[Stored data entries]
■ ■ ■ ■ ■

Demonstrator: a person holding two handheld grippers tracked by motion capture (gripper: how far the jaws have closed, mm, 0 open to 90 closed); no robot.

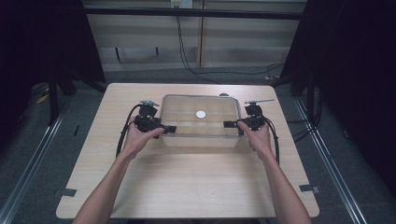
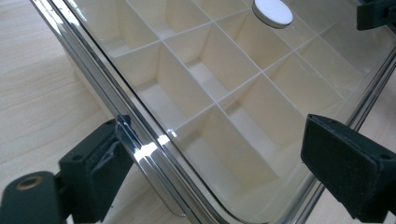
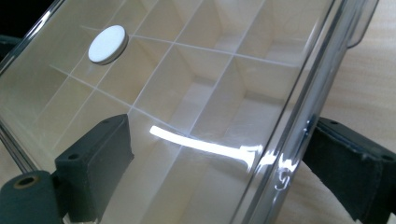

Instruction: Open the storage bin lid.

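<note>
**Both grippers at the ends of the clear box**

High view: a clear compartment box (image 1: 201,122) sits on the wooden table (image 1: 187,186), a little toward twelve o'clock of the table's middle. A white round disc (image 1: 201,114) lies on its lid near the centre. The left gripper (image 1: 169,129) reaches in at the box's nine o'clock end and the right gripper (image 1: 229,124) at its three o'clock end, each in one of the person's hands.

Left gripper view: the jaws stand wide apart. One pad touches the lid's shiny rim at seven o'clock; the other, at four o'clock, hangs over the lid, and whether it touches cannot be told. The box (image 2: 224,93) runs between them, its divider walls showing through the lid, and the disc (image 2: 272,11) sits at one o'clock.

Right gripper view: the jaws are spread wide across the box's (image 3: 196,93) rim, one pad over the lid at eight o'clock, the other outside the rim at four o'clock; no squeeze is visible. The disc (image 3: 108,44) lies at eleven o'clock.
</note>
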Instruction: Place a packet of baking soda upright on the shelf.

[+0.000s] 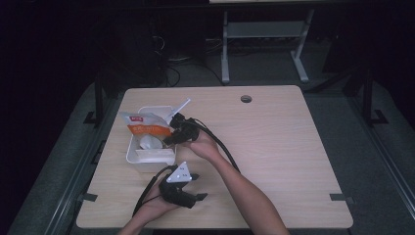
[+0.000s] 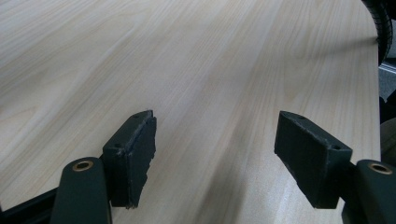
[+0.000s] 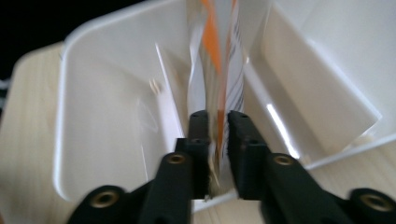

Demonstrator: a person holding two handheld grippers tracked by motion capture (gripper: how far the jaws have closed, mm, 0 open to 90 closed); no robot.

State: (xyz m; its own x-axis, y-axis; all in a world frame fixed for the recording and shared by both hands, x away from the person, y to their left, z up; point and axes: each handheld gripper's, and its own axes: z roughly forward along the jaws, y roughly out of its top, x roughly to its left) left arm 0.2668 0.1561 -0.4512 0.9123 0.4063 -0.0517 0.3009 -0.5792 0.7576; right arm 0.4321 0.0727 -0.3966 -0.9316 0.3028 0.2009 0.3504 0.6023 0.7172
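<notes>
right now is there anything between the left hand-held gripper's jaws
Nothing: in the left gripper view, the left hand-held gripper is open, with bare wooden table between its jaws.

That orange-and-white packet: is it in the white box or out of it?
Partly in: the packet is pinched by the right gripper, its far end above the box.

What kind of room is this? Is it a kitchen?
Probably not a kitchen; it looks like a lab or workshop. A bare wooden table has a cable hole, a metal desk frame stands behind, and a cabled hand-held gripper pinches a packet.
</notes>
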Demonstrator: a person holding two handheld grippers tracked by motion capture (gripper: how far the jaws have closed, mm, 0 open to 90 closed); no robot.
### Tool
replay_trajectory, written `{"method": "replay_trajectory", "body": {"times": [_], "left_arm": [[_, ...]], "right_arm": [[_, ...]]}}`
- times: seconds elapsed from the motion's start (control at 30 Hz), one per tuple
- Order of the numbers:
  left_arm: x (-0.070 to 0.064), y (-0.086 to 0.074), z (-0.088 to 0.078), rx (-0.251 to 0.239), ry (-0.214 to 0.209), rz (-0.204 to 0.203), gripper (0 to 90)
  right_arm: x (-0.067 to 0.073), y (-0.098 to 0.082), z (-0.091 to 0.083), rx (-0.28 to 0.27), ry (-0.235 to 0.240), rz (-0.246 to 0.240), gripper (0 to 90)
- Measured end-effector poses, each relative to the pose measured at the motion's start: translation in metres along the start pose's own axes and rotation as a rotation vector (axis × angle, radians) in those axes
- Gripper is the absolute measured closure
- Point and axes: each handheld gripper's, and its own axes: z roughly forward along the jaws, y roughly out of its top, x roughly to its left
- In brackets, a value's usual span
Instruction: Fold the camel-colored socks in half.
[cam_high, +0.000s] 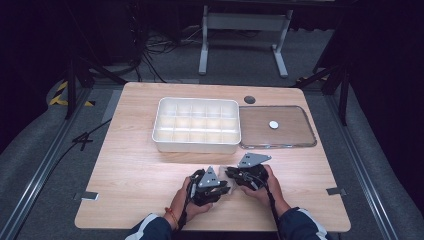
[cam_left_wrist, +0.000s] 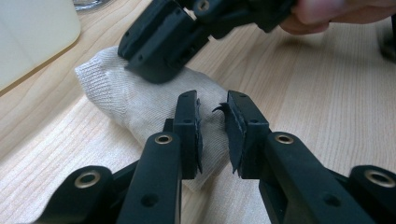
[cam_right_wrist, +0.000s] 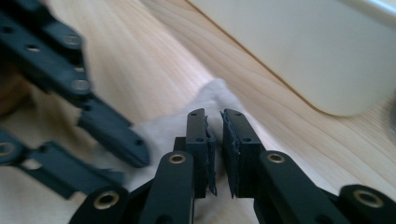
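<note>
A beige knitted sock (cam_left_wrist: 126, 100) lies on the wooden table (cam_high: 140, 165) near the front edge, between the person's two hands. My left gripper (cam_left_wrist: 212, 100) is shut on the sock's near end, and fabric fills the gap between its pads. It points right in the high view (cam_high: 226, 190). My right gripper (cam_right_wrist: 215, 114) points left from the other side (cam_high: 229, 173), its tips resting on the sock (cam_right_wrist: 212, 93). Its jaws stand a narrow slit apart and are not pressing on any fabric. A finger (cam_right_wrist: 114, 135) of the left gripper crosses the right gripper view.
A white box (cam_high: 196, 142) with several compartments stands behind the hands, mid-table. To its right, a clear lid (cam_high: 300, 125) lies flat with a small white disc (cam_high: 273, 124) on it. A dark round grommet (cam_high: 249, 99) sits near the far edge.
</note>
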Motion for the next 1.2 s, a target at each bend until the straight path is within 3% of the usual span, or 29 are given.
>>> {"method": "replay_trajectory", "body": {"times": [0.07,0.2,0.27,0.3,0.37,0.47,0.57,0.63,0.7,0.8,0.9,0.97,1.2], "left_arm": [[0.0,0.0,0.0,0.002,-0.001,0.0,74.9],[0.001,0.0,0.0,0.004,-0.002,0.0,74.9],[0.001,0.0,0.0,0.004,-0.002,-0.002,75.0],[0.001,0.001,0.0,0.007,-0.002,-0.001,75.0],[0.001,0.001,0.0,0.01,-0.001,0.0,75.0],[0.0,0.0,0.0,0.0,0.001,0.002,75.0],[0.001,0.0,0.0,0.0,-0.008,-0.003,75.0],[0.001,0.001,0.0,0.005,-0.006,-0.004,75.0],[0.001,0.001,0.0,0.005,-0.005,-0.003,74.9],[0.0,0.0,0.0,0.003,-0.002,0.002,74.7],[0.0,0.0,0.0,-0.003,-0.002,-0.001,74.7],[0.0,0.0,0.0,-0.003,0.003,0.008,74.7],[-0.002,0.0,0.0,0.0,0.007,0.012,74.8]], "right_arm": [[-0.005,-0.003,0.001,0.018,-0.035,0.005,80.8],[-0.008,-0.005,0.001,0.02,-0.031,0.03,80.8],[-0.006,-0.004,0.001,0.024,-0.044,0.014,81.1],[-0.005,-0.003,0.0,0.016,-0.098,-0.022,83.0],[-0.006,-0.003,-0.001,0.012,-0.111,-0.022,83.5],[-0.013,-0.004,-0.008,-0.012,-0.121,0.029,83.6],[-0.016,-0.003,-0.015,-0.038,-0.09,0.053,71.3],[-0.01,0.001,-0.019,-0.063,-0.036,0.016,62.6],[-0.005,0.005,-0.021,-0.075,-0.031,0.0,56.6],[-0.004,0.006,-0.02,-0.079,-0.02,0.034,50.7],[-0.007,0.002,-0.013,-0.062,-0.002,0.084,49.7],[-0.009,0.0,-0.007,-0.042,0.001,0.092,50.2],[-0.012,-0.005,-0.008,0.029,-0.041,0.034,61.1]]}}
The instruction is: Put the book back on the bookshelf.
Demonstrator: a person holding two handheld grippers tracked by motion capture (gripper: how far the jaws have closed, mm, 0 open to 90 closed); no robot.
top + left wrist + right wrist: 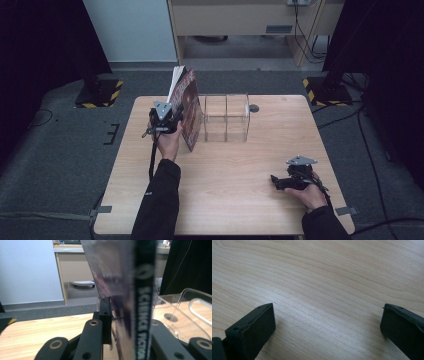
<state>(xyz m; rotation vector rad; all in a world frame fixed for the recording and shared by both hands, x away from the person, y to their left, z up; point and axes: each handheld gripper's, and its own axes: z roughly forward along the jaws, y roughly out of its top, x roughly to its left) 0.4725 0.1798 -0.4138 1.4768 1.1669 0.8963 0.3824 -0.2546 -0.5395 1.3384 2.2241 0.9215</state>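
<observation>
Where the wooden table [235, 190] lies nearest the person, the right gripper [281, 182] is rested low with its jaws spread wide over bare wood. Farther off, a book [189, 107] is clamped upright by the left gripper [172, 119], its spine lettered "SCIENCE FICTION". Beyond, touching it, a clear acrylic rack [226, 118] is seen.

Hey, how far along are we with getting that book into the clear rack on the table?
Done: the left tongs are shut on the book, which stands upright, tilted, beside the clear rack's left end. In hand: steering it toward a slot; the spine sits between the jaws. Left: the book is not yet inside any compartment, and all look empty. The right tongs rest open on the table, idle.
</observation>
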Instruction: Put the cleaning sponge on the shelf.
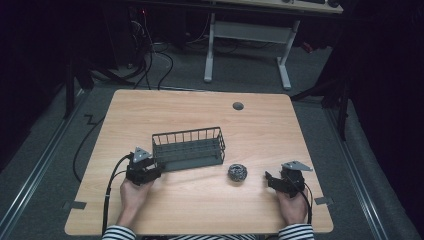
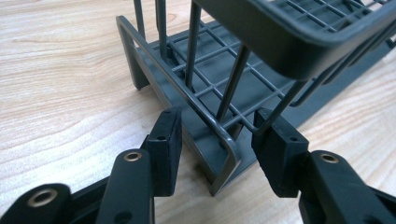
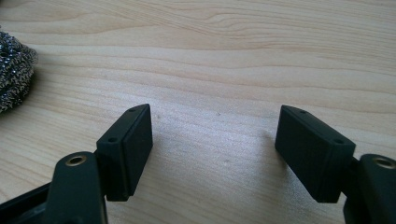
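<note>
Left gripper (image 1: 150, 169) sits at the near left corner of the grey wire basket (image 1: 188, 148), its jaws closed about that corner's frame; whether both pads (image 2: 171, 140) truly press it looks likely, not certain. Nothing lies inside the basket. Right of the basket rests a steel wool scrubber (image 1: 237, 172); beyond it the right gripper (image 1: 270, 180) stands spread, grasping nothing.

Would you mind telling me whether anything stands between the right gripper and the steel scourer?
Nothing visible does: only bare table lies between the right gripper, its jaws apart and empty, and the steel scourer to its left in the high view.
</note>
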Action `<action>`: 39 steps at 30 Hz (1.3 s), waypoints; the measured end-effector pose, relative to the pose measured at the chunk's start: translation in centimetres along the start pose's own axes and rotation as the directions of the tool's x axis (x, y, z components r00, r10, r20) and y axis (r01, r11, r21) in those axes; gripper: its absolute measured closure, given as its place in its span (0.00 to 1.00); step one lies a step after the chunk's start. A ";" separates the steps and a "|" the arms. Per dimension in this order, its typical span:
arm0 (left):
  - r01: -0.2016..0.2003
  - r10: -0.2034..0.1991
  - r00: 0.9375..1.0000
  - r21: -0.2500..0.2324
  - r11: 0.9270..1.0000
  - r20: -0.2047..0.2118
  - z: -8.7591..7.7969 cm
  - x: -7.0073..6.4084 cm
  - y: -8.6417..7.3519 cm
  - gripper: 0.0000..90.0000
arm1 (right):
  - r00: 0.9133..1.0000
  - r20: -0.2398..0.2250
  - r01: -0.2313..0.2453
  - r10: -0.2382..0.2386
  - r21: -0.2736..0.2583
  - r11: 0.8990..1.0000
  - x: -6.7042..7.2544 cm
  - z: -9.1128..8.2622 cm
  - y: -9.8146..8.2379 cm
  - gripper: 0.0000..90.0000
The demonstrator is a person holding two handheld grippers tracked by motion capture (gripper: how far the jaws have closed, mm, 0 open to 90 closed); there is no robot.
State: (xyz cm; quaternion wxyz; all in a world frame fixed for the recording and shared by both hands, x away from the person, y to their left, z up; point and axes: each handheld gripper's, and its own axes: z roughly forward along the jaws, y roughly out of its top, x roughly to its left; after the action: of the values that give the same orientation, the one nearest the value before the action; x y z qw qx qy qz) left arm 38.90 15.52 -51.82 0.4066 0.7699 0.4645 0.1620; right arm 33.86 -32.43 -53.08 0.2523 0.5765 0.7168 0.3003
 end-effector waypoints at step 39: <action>0.049 -0.044 0.995 0.043 0.998 -0.094 -4.6 3.7 -4.3 0.24 | 0.961 -0.229 0.130 -0.152 -0.107 0.986 5.3 -3.0 1.4 0.29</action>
State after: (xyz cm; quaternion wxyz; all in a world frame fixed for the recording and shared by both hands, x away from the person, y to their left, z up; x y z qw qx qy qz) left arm 35.41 21.81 -52.84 0.3706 0.7594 0.5043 0.1778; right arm 31.57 -27.43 -50.10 0.2118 0.4719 0.7667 0.3804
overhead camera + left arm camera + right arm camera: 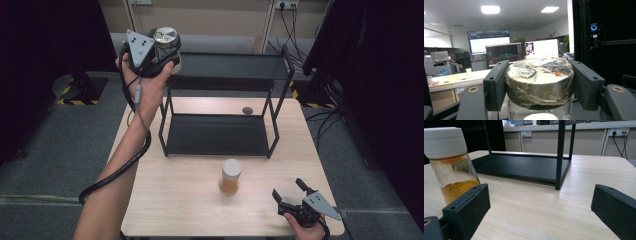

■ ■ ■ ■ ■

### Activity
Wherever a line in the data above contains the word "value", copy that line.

### Response for this exercise
- In brackets, a value's usual span
State: (xyz cm; quaternion wxyz; all in a world frame fixed for the recording and shared by both hands, x away from the person, y to their left, z up; point and axes: each handheld gripper's, and its own axes: z roughly forward along the jaws, y roughly out of its top, x roughly to its left; after the action: of the values that give the same orientation, the one nearest the value before the action; x y z qw qx qy qz) left arm 38.90 15.52 -51.82 0.4066 0.7699 0.4645 0.1620; right arm 33.86 -32.43 -53.08 0.2523 0.5765 0.7168 0.3003

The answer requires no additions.